Thanks! And a great article, as usual! -Don
On Thu, Sep 4, 2008 at 7:46 PM, Gary King <king(a)harvard.edu> wrote:
for this and any other likelihood-based model, you
can compute a pseudo-R2
as follows. Run your model and record the log-likelihood. Then run the
same model without any of your explanatory variables (i.e., with only a
constant term). Then compute the proportionate reduction in error from one
to the other.
A lot of people use these statistics, and so I can see why you'd want to
pay attention to them. But they can be highly misleading. Some time ago, I
explained these points in a AJPS article called "how not to lie with
statistics"; a copy is here
http://gking.harvard.edu/files/abs/mist-abs.shtml and a follow-up article
is here
http://gking.harvard.edu/files/abs/truth-abs.shtml
Gary
---
http://gking.harvard.edu
On 9/4/2008 7:17 PM, Donald Braman wrote:
You are probably right statistically speaking, but when presenting findings
to people who are unfamiliar with logits but who are familiar with standard
mvr, it helps them develop a rough understanding the results in terms they
are familiar with.
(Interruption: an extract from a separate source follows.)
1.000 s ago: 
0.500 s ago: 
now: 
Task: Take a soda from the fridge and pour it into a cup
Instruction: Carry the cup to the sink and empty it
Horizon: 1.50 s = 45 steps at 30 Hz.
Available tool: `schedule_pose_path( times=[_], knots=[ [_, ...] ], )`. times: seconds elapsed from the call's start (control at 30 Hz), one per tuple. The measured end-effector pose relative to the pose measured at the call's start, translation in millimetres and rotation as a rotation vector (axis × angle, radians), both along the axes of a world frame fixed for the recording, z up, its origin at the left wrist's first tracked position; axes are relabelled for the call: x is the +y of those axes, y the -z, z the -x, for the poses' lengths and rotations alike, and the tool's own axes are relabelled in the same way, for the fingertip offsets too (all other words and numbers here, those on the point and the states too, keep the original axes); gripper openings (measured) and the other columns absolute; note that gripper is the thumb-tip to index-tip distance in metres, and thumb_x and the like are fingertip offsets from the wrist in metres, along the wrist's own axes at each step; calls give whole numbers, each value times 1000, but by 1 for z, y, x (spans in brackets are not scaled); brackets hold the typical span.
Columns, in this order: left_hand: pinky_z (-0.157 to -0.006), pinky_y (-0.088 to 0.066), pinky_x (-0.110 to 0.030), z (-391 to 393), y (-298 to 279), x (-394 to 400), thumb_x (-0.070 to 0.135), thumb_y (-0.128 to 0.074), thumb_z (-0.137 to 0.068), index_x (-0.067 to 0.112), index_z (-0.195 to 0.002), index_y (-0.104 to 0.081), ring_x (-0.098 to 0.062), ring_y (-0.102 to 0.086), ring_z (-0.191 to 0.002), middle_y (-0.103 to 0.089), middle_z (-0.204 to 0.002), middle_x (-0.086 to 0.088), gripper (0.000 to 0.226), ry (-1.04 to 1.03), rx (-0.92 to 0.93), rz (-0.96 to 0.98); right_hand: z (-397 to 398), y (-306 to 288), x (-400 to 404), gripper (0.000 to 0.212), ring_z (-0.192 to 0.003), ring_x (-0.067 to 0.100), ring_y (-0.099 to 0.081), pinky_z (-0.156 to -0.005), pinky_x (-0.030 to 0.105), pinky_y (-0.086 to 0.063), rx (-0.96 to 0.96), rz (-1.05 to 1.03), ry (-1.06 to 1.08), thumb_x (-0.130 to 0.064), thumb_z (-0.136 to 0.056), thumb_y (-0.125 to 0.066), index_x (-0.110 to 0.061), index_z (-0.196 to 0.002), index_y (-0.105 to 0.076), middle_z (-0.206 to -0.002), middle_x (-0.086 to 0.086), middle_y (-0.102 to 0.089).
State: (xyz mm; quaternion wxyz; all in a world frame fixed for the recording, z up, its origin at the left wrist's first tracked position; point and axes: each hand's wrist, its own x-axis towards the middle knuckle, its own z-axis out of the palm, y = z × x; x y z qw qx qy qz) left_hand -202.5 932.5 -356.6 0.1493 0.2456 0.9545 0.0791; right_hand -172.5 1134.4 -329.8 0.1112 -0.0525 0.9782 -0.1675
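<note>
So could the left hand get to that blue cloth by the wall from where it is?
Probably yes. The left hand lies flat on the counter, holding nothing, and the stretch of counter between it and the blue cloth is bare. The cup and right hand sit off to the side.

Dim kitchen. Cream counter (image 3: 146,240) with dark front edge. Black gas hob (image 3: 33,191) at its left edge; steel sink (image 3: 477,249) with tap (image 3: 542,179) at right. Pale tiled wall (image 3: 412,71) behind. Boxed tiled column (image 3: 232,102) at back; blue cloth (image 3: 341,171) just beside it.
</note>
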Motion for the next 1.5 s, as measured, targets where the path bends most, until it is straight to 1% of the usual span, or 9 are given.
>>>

Zelig helps by making results pretty easy to graph (like
the old Clarify in Stata), but I would love to have pseudo r2 to help
communicate findings.
On Thu, Sep 4, 2008 at 7:06 PM, Kosuke Imai <kimai(a)princeton.edu> wrote:
I don't know. I also don't think that
the pseudo R^2 is very useful.
Kosuke
On Sep 4, 2008, at 5:53 PM, Donald Braman wrote:
Interesting -- I see that polr doesn't provide much in the way of fit
statistics and that Zelig draws on polr. Do you
know of a way to calculate
the pseudo R2 from the Zelig results? I'm coming from Stata where it's
provided as part of the ologit command. I'd hate to go back to Stata just
for this.
On Thu, Sep 4, 2008 at 5:34 PM, Kosuke Imai <kimai(a)princeton.edu> wrote:
You can always take a mean of statistics across multiply imputed data
sets and then use that as an estimate.
Kosuke
On Sep 4, 2008, at 5:02 PM, Donald Braman wrote:
Is there a simple way to view estimated fit statistics in Zelig for
ologit analyses with multiply imputed data sets? If not, any workarounds?